▶ **EXERCISE DETAILS**:
Copy out each line below exactly as written.
• • • •
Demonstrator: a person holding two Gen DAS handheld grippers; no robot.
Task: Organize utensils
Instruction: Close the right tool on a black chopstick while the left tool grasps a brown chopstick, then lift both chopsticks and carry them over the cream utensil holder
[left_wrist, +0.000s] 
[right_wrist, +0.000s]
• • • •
▶ **SOLUTION FOR THIS PROBLEM**:
Demonstrator: a person holding two Gen DAS handheld grippers; no robot.
Task: Organize utensils
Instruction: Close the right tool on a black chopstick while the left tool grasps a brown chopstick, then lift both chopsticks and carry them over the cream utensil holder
[left_wrist, +0.000s] 
[right_wrist, +0.000s]

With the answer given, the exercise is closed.